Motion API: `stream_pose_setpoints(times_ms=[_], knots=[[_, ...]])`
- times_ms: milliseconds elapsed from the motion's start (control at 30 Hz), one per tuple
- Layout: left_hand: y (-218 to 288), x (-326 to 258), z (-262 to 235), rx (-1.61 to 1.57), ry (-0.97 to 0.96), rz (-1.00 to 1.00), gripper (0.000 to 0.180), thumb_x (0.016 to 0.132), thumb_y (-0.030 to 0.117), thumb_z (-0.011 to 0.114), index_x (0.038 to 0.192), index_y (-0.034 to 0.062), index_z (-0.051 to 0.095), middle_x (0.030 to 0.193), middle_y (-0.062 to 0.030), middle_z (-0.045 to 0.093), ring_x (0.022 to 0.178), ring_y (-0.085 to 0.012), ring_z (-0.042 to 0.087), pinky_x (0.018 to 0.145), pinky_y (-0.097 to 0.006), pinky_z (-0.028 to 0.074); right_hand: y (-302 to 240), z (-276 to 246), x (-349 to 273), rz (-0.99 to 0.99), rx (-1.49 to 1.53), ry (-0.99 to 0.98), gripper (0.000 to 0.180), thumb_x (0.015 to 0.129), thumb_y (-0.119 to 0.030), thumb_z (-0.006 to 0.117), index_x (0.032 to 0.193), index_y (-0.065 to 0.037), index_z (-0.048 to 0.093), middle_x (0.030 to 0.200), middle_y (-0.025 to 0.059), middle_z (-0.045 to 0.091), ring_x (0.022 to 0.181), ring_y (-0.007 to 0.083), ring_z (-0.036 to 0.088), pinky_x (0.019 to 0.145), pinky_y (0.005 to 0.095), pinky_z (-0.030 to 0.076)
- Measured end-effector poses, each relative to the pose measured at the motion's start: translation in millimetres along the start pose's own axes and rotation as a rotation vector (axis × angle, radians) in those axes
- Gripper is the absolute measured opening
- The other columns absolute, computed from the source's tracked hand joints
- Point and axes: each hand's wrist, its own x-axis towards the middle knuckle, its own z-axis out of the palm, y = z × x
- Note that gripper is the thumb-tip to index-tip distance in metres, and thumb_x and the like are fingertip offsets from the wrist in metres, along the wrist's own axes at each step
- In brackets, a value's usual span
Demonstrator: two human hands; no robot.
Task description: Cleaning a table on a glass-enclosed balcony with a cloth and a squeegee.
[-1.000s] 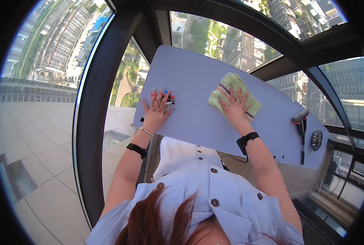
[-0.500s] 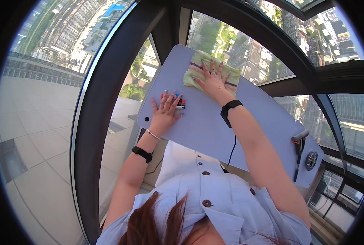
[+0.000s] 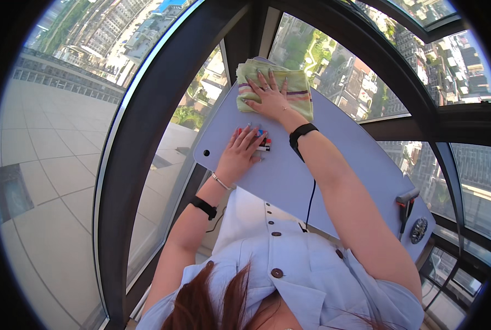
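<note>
A pale lilac table point(image 3: 339, 165) runs along the windows. My right hand point(image 3: 268, 100) lies flat with spread fingers on a folded yellow-green cloth point(image 3: 300, 91) with coloured stripes, at the table's far left corner. A black band sits on that wrist. My left hand point(image 3: 239, 155) rests flat on the table just nearer me, palm down and fingers apart. Its fingertips cover a small red, blue and white object point(image 3: 263, 141). That arm wears a thin bracelet and a black band.
A black-handled tool point(image 3: 405, 202) and a dark round disc point(image 3: 419, 231) lie at the table's right end. A black cable point(image 3: 310, 201) hangs over the near edge. Thick dark window frames point(image 3: 141, 143) surround the table, with a tiled terrace far below.
My right hand has slid the cloth from the table's middle to its far left corner. My left hand has stayed on the small coloured object.
</note>
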Motion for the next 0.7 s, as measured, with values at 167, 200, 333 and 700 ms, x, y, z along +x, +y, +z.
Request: stream_pose_setpoints(times_ms=[167, 200, 333, 700], knots=[[8, -6, -1, 0.05, 0.042, 0.031, 0.069, 0.075, 0.037, 0.07, 0.138, 0.019, 0.047, 0.141, -0.0073, 0.041, 0.129, -0.03, 0.039, 0.11, -0.043, 0.031, -9, 22, -24, -0.294, -0.007, 0.023, 0.061, 0.092, -0.057, 0.041, 0.149, -0.04, 0.025, 0.16, -0.0022, 0.013, 0.148, 0.0269, -0.001, 0.114, 0.061, -0.007], [10, -9, -1, 0.03, 0.065, 0.034, 0.067, 0.075, 0.037, 0.071, 0.136, 0.0192, 0.05, 0.134, -0.0077, 0.044, 0.124, -0.0302, 0.041, 0.108, -0.043, 0.033, -9, 25, -30, -0.378, -0.017, 0.028, 0.058, 0.094, -0.055, 0.04, 0.148, -0.041, 0.026, 0.16, -0.0032, 0.014, 0.148, 0.0263, 0.001, 0.114, 0.0606, -0.006], [16, -20, -4, 0.026, 0.121, -0.008, 0.06, 0.074, 0.032, 0.073, 0.131, 0.021, 0.054, 0.12, -0.0077, 0.048, 0.112, -0.0301, 0.046, 0.099, -0.041, 0.04, -6, 34, -57, -0.484, -0.001, 0.04, 0.055, 0.095, -0.053, 0.04, 0.147, -0.043, 0.028, 0.159, -0.0042, 0.017, 0.148, 0.0264, 0.004, 0.115, 0.0603, -0.005], [2, -25, -7, 0.063, 0.048, -0.007, 0.057, 0.077, 0.023, 0.071, 0.131, 0.0209, 0.053, 0.112, -0.0076, 0.05, 0.101, -0.0256, 0.052, 0.086, -0.037, 0.047, 42, 30, -146, -0.178, 0.015, 0.118, 0.055, 0.093, -0.044, 0.051, 0.145, -0.04, 0.034, 0.156, -0.0067, 0.024, 0.147, 0.0189, 0.014, 0.118, 0.0556, 0.002]])
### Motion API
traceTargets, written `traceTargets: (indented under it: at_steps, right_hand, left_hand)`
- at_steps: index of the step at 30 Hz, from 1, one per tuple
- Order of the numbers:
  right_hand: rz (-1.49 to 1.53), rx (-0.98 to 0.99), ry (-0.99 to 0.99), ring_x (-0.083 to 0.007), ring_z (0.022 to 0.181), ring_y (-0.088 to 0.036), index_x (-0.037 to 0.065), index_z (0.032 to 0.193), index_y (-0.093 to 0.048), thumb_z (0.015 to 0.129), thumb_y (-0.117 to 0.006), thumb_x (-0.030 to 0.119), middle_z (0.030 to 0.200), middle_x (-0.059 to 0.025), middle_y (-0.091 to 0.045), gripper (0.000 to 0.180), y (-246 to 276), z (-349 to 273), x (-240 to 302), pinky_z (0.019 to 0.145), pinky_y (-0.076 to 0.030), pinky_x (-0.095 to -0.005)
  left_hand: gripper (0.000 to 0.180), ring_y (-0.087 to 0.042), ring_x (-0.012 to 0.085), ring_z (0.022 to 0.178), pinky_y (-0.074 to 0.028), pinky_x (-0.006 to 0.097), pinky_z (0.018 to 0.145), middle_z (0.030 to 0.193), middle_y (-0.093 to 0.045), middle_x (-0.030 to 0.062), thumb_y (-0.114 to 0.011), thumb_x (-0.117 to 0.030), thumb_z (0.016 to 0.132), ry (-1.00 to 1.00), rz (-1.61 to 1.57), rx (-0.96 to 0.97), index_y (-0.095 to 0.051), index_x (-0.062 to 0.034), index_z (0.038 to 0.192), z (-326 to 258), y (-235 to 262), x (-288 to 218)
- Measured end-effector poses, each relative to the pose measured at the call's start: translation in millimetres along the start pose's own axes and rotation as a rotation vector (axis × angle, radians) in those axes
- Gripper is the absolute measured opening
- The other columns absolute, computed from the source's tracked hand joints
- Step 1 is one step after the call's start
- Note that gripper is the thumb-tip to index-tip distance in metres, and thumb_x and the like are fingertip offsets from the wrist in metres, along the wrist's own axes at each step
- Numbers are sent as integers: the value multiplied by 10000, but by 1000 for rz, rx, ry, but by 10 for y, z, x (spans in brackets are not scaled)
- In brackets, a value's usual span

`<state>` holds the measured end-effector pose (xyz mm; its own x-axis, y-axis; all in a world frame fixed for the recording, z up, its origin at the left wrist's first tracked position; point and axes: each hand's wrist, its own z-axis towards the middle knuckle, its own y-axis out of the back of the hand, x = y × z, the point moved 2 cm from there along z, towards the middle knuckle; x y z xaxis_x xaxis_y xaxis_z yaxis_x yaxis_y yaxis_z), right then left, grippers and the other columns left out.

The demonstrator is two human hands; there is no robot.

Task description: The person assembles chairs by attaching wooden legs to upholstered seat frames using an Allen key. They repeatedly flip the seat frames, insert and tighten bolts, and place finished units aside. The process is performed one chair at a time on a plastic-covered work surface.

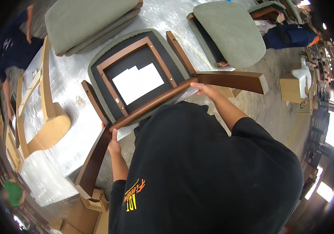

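A brown wooden chair with grey-green upholstery rests underside up on a wrapped table, its legs pointing toward me and out to both sides. On its black underside, within a brown wooden frame, lies a white paper sheet with a stepped edge. My left hand is closed around the near left corner, where a leg meets the round rail; its thumb shows on the near side and its fingers are mostly hidden behind the wood. At the opposite end of that rail, my right hand grips the near right corner.
Stacked grey-green padded seats sit at the far left, another padded chair at the far right. A pale wooden chair frame stands left. Co-workers are a person in dark clothing and one in blue. Cardboard boxes stand right.
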<state>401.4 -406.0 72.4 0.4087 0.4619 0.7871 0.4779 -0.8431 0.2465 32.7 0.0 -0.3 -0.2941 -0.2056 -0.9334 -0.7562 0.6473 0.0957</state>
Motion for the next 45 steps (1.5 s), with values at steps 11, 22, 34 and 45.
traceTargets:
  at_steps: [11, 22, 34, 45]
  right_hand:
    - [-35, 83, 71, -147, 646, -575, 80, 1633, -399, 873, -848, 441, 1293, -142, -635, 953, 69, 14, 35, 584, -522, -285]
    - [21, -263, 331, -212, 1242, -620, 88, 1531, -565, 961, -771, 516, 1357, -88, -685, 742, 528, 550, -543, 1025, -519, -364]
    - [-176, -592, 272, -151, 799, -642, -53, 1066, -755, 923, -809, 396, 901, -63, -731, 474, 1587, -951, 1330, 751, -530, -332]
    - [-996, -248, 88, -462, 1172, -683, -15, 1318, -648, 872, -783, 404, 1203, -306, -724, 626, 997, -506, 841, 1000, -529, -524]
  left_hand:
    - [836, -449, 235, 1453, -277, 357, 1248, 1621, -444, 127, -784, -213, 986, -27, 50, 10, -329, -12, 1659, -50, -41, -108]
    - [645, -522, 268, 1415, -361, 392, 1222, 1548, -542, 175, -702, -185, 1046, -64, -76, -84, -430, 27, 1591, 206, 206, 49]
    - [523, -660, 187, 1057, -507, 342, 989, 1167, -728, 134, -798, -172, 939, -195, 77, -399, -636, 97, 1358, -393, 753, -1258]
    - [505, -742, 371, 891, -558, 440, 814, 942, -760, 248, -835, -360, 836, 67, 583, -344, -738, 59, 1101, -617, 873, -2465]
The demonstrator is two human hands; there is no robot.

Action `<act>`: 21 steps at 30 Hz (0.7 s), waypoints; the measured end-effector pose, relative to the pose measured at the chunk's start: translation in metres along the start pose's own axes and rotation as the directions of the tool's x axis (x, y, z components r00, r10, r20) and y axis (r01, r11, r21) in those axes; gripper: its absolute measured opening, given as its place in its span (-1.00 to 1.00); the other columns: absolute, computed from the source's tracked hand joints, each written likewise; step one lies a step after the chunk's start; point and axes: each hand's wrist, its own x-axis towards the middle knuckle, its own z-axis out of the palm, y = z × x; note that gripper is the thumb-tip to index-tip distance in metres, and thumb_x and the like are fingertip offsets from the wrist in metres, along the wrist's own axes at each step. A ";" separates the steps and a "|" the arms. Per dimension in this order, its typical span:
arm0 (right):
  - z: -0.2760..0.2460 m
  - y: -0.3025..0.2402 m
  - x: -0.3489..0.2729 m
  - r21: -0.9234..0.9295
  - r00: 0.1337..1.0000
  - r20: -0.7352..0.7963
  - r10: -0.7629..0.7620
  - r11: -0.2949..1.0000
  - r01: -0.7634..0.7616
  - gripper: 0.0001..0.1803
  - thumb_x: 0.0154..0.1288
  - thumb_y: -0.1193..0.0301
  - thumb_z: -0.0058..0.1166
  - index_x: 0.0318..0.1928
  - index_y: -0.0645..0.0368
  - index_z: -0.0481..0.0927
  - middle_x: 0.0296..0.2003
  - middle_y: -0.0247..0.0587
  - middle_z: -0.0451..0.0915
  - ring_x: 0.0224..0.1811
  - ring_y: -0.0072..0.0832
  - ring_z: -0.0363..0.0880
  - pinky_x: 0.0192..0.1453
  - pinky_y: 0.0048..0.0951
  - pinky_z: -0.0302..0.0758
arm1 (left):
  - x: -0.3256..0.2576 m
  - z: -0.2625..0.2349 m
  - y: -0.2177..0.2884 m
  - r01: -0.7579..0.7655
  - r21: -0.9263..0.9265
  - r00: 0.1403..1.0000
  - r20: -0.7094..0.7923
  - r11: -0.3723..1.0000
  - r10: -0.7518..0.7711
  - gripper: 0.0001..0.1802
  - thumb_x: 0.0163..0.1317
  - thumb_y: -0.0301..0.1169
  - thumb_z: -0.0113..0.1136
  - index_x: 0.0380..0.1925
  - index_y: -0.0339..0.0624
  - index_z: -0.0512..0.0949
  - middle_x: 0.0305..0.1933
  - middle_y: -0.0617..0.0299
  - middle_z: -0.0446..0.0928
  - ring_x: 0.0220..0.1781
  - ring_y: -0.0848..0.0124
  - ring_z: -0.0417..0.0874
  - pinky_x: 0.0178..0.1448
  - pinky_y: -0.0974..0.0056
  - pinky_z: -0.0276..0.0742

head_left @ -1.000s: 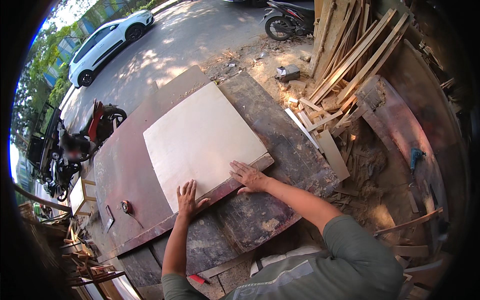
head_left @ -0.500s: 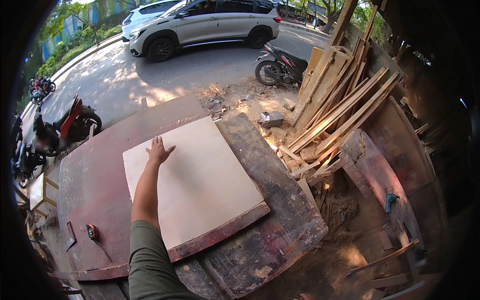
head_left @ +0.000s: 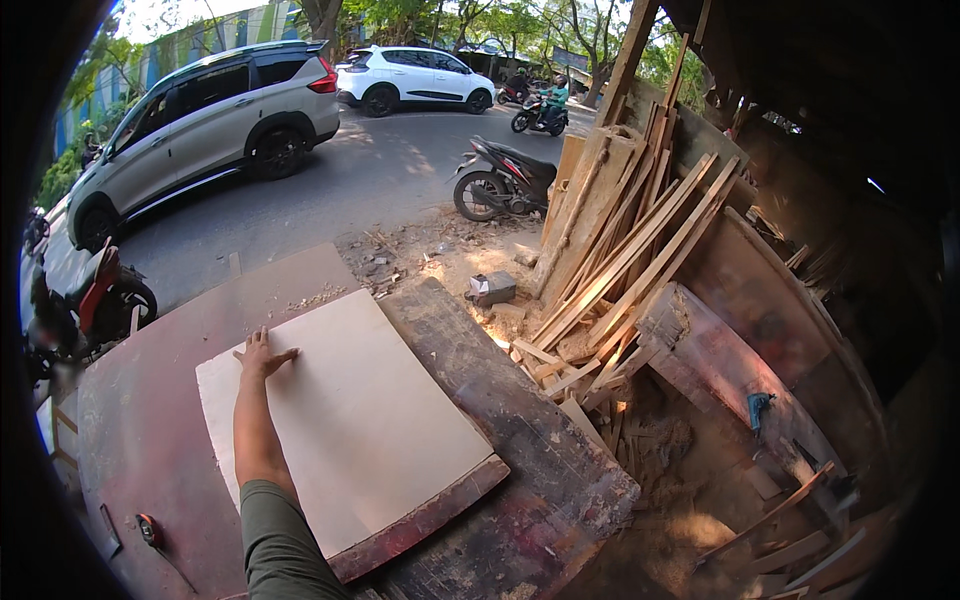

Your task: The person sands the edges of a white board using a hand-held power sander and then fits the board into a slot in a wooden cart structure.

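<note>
My left hand (head_left: 264,355) lies palm down with spread fingers on the far left part of a pale, flat rectangular board (head_left: 345,420). Its thumb points right, and nothing is held in it. A dark reddish edge runs along the board's near side. Beneath the board is a large worn work surface, reddish on the left (head_left: 150,420) and dark and scuffed on the right (head_left: 500,400). Left of my forearm are a tape measure (head_left: 149,530) and a dark, flat, narrow tool (head_left: 110,530). My right hand does not show.
Long wood strips (head_left: 640,260) lean in a pile at the right. A teal power drill (head_left: 758,408) rests on a worn slab (head_left: 720,350). A small grey block (head_left: 491,288) sits on the ground beyond. Motorcycles and cars stand or pass on the road (head_left: 390,160).
The view has turned right and up, so the board and my left hand appear lower and further left. My hand stays spread on the board. Cars have moved left along the road.
</note>
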 end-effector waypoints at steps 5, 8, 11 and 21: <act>-0.008 0.021 0.009 -0.048 0.998 -0.020 -0.053 0.997 0.052 -0.30 0.35 -0.02 0.25 0.26 0.27 0.51 0.17 0.12 0.58 0.22 -0.14 0.56 0.31 -0.12 0.47 | 0.011 -0.010 -0.009 -0.036 0.122 0.998 -0.044 0.992 0.041 0.07 0.06 0.53 0.15 0.26 -0.17 0.56 0.47 -0.02 0.36 0.58 0.10 0.23 0.60 -0.44 -0.19; -0.014 0.000 0.020 -0.083 0.994 0.105 0.012 0.997 -0.004 -0.19 0.36 -0.06 0.22 0.41 0.21 0.33 0.35 0.09 0.38 0.32 -0.13 0.48 0.40 -0.04 0.39 | 0.030 -0.014 -0.021 -0.070 0.118 0.982 -0.169 0.990 0.090 -0.07 0.13 0.52 0.09 -0.09 -0.20 0.72 0.33 -0.01 0.47 0.42 0.13 0.41 0.50 -0.47 -0.06; -0.015 -0.021 0.020 -0.103 0.956 0.267 0.123 0.990 -0.098 -0.05 0.36 -0.10 0.18 0.55 0.14 0.15 0.53 0.06 0.19 0.43 -0.12 0.39 0.48 0.05 0.31 | 0.019 -0.027 -0.019 -0.177 0.052 0.937 -0.296 0.983 0.184 -0.11 0.15 0.51 0.08 -0.29 -0.24 0.65 0.07 -0.08 0.63 0.17 0.06 0.60 0.30 -0.32 0.28; 0.048 -0.137 0.070 0.505 0.936 0.287 0.203 0.799 -0.328 -0.34 0.41 0.02 0.20 0.20 0.39 0.51 -0.15 -0.10 0.71 -0.16 -0.27 0.69 -0.01 -0.29 0.62 | -0.223 -0.263 0.054 -0.222 0.152 0.724 -0.635 0.963 0.268 -0.25 0.13 0.32 0.27 -0.56 -0.29 0.52 -0.59 -0.14 0.47 -0.44 -0.08 0.60 -0.19 -0.04 0.47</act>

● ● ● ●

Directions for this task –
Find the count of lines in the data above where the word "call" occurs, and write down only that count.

Completed exercise –
2